Primavera: quando il sole non acceca più
Ed ecco che nel finale le due storyline si uniscono e The Third Day si scopre come una serie che usa l'orrore nel migliore dei modi, come metafora dell'animo umano e come la paura del cambiamento e della mutazione. Bloccati nel loro dolore, Sam ed Helen devono reagire e lo faranno proprio grazie a quell'isola che, in più occasioni, viene definita come "l'anima del mondo". Un motore mitologico e divino che si lega all'acqua, l'elemento che meglio simboleggia la purificazione dai peccati e il battesimo di una nuova vita. Prenderanno strade diverse, marito e moglie. Sam si farà perdonare permettendo a sua moglie e alle sue figlie di scappare, macchiandosi di sangue ma rimanendo bloccato nell'isola con un bambino che gli ricorda il suo Nathan (non è il vero Nathan, anche se il lato magico dell'isola viene messo in scena quando il bambino racconta ad Helen qualcosa di incredibilmente privato facendo vacillare più di qualche certezza).

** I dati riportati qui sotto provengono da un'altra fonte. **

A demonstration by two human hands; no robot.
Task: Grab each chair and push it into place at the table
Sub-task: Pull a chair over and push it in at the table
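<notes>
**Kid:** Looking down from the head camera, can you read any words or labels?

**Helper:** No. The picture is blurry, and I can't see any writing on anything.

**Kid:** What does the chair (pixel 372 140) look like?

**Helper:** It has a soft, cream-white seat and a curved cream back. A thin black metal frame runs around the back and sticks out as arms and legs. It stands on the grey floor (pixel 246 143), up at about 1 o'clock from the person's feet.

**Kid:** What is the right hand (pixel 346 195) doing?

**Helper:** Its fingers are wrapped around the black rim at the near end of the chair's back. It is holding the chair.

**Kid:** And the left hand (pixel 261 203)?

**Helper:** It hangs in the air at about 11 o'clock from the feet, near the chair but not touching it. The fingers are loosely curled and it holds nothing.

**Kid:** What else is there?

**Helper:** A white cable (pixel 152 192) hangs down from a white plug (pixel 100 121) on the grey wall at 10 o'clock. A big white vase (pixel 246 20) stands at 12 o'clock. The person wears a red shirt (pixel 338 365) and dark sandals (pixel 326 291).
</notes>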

La sua redenzione avviene attraverso la legge del contrappasso: fuggendo sempre da tutto deve rimanere chiuso nel suo mondo folle e distante dalla terraferma. Helen, invece, che capisce che la vita prosegue e le figlie hanno bisogno di lei, si dimostra una madre combattente, capace di rischiare la vita per salvarle e portarle sulla terraferma a nuoto, trascinandole su una barca. Anche Sam aveva tentato di fuggire a nuoto, ma senza successo, tornando indietro per colpa di Jess. Helen ha tutta la famiglia sulle sue spalle e riesce nell'impresa fuggendo definitivamente dal passato, dall'isola oscura (lo dice anche Sam: "L'oscurità è arrivata"), e abbracciando, dopo un pericoloso e faticoso viaggio (d'altronde non è semplice ricominciare), il presente e il futuro. Ecco che, una volta arrivata sulla terraferma, Helen ha superato il proprio lutto, ha usato la morte di Nathan per reagire e risollevarsi, senza fuggire come il marito. Trovano rifugio in una baracca, un simbolo di una nuova casa, ancora vuota e piccola, ma pronta a essere ricostruita. Le tre donne si addormentano abbracciate per scaldarsi a vicenda, sancendo un'unione finalmente arrivata e superando tutte le fratture che già esistevano all'arrivo nell'isola e che Osea aveva alimentato sempre più. Il sole, non più accecante e distorsore della realtà come accadeva nelle prime puntate, è ora una calda carezza che illumina i volti di una nuova famiglia, di una nuova vita. È arrivata la primavera.